Additionally, you can only fund your IRA-owned LLC once. That means you need to put enough cash in there for every investment that LLC will purchase for your IRA. With a SIMPLE IRA invested directly in real estate, you direct the self-directed IRA provider when you need something funded.. (purchases, repairs, etc.). Although the Checkbook structure may take slightly less time, our company (again for instance) uses an online client portal so funds are sent quickly.

Also note that Checkbook IRA structures can be as or more expensive than other self-directed IRA structures. (For instance, our company does not charge per check if the request is made online).

And I hope it doesn't seem like I'm beating up on Checkbook IRAs--in fact, we offer them--it's just you need to be extremely diligent and plan everything out regarding your investment if you choose this structure.

One note about UBIT: it is assessed on the debt leveraged portion of your asset. So if you take a loan from a bank to partner with your IRA, the profits will be assessed UBIT, factoring in the percentage that was debt leveraged. It's not a penalty.

And lastly, you can't put sweat equity into the property nor live in it. That said, the IRS does not discourage fix & flips--it's a very common strategy amongst IRA investors.

It's true that your IRA can partner with another person, entity, or IRA. In partnering as tenants-in-common, the IRA would own an undivided percentage of the property and the remaining portion would be owned by the other person/entity/IRA. You may partner your IRA with personal funds and/or disqualified persons, but some restrictions apply.

One major restriction is when your IRA partners with disqualified persons, the ownership percentage must be kept constant throughout the life of the investment, and all expenses and income must be split according to that ratio. Each bill must be paid according to the ownership ratio.

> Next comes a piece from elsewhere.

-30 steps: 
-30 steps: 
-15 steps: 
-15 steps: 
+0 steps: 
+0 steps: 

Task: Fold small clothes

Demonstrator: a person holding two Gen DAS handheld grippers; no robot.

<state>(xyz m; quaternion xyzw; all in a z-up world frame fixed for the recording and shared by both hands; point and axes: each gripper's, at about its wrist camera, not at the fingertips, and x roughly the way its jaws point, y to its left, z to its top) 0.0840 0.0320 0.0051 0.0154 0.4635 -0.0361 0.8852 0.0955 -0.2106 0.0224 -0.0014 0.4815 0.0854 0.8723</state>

For instance, if you and your IRA each purchase half a real estate asset (i.e. are tenants-in-common on the deed), any renovation or fix-up costs must also be split in half. Conversely, any income from the property must also be split in half (half to the IRA and half to the other owner).

You don't need to use an LLC when partnering with your IRA to purchase real estate. You can choose to do that, but the IRS does not require an LLC or other entity to partner funds.